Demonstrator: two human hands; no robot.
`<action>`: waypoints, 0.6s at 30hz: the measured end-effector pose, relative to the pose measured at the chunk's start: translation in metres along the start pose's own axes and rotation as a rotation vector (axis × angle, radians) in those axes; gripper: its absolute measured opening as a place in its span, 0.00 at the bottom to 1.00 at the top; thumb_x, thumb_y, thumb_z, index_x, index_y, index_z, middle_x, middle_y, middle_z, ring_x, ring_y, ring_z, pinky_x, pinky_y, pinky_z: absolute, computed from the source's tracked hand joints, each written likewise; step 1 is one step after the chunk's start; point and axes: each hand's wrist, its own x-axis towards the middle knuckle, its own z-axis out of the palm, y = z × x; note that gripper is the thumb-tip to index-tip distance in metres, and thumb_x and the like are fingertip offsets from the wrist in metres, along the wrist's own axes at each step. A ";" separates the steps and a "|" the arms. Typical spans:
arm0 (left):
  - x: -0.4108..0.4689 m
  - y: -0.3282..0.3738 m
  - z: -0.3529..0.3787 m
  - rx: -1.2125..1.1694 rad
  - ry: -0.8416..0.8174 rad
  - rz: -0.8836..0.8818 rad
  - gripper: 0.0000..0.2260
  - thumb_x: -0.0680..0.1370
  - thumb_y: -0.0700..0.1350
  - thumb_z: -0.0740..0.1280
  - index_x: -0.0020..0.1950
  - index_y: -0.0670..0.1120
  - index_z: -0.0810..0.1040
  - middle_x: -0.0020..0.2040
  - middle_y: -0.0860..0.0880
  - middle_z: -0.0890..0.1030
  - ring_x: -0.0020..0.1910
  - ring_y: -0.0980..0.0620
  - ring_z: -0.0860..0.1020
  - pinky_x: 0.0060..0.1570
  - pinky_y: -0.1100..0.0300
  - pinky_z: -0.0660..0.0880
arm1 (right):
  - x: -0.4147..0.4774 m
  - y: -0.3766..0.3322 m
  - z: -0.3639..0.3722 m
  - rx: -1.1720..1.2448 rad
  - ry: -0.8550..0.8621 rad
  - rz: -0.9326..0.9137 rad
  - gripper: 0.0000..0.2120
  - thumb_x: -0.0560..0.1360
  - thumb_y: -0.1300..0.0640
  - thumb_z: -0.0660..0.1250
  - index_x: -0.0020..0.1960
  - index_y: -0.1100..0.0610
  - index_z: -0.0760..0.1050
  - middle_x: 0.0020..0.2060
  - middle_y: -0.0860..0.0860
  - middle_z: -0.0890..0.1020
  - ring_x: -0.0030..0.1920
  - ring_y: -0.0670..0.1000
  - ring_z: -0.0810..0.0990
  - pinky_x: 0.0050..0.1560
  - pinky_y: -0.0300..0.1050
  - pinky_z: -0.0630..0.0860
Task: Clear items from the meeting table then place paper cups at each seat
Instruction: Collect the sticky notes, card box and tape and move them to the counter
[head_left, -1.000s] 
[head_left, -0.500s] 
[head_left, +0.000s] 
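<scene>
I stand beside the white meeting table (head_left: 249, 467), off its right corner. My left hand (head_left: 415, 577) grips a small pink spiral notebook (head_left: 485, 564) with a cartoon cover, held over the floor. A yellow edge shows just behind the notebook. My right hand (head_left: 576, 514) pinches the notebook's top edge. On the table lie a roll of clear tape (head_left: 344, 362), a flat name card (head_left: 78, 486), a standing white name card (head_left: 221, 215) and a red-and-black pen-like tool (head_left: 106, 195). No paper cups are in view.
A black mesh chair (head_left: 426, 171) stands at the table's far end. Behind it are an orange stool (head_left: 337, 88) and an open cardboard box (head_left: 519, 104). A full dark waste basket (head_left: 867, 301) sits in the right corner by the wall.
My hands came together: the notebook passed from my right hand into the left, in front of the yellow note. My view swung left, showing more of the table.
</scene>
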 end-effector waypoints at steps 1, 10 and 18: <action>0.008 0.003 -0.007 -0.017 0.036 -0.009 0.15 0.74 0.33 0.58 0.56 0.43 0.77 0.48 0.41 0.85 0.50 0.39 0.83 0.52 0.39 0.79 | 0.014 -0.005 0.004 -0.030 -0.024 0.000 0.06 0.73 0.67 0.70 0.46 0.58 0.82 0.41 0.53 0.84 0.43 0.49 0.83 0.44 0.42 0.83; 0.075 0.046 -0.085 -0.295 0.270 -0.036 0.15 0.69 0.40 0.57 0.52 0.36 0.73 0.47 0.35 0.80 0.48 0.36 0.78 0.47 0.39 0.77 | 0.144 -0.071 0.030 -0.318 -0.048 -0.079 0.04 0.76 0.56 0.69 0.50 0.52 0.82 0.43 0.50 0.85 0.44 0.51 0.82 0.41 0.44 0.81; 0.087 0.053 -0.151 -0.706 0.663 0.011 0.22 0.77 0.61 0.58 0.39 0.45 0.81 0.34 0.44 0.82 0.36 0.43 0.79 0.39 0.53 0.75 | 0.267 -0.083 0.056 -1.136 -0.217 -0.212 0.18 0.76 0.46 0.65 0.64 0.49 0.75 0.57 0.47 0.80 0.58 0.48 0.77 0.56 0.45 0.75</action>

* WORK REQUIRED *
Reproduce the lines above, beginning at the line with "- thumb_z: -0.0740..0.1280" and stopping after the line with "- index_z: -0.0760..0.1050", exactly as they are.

* SOLVED PROBLEM *
  - thumb_z: -0.0740..0.1280
  - index_x: -0.0020..0.1950
  - index_y: -0.0670..0.1120
  - index_z: -0.0810..0.1040
  - middle_x: -0.0020..0.2040
  - middle_y: -0.0860..0.0880
  - middle_z: -0.0890..0.1030
  - ring_x: -0.0020..0.1910
  - ring_y: -0.0980..0.0620
  - ring_z: -0.0860..0.1020
  - pinky_x: 0.0060..0.1570
  - pinky_y: -0.1100..0.0300
  - pinky_z: -0.0660..0.0880
arm1 (right):
  - x: -0.4147..0.4774 m
  - y: -0.3766..0.3322 m
  - z: -0.3639..0.3722 m
  - rx: -1.1720..1.2448 rad
  - ry: -0.8550..0.8621 rad
  - rz: -0.9326..0.9137 rad
  - gripper: 0.0000..0.2120
  - thumb_x: -0.0560..0.1360
  - thumb_y: -0.1300..0.0640
  - thumb_z: -0.0660..0.1250
  - index_x: -0.0020..0.1960
  - index_y: -0.1100..0.0610
  - index_z: -0.0760..0.1050

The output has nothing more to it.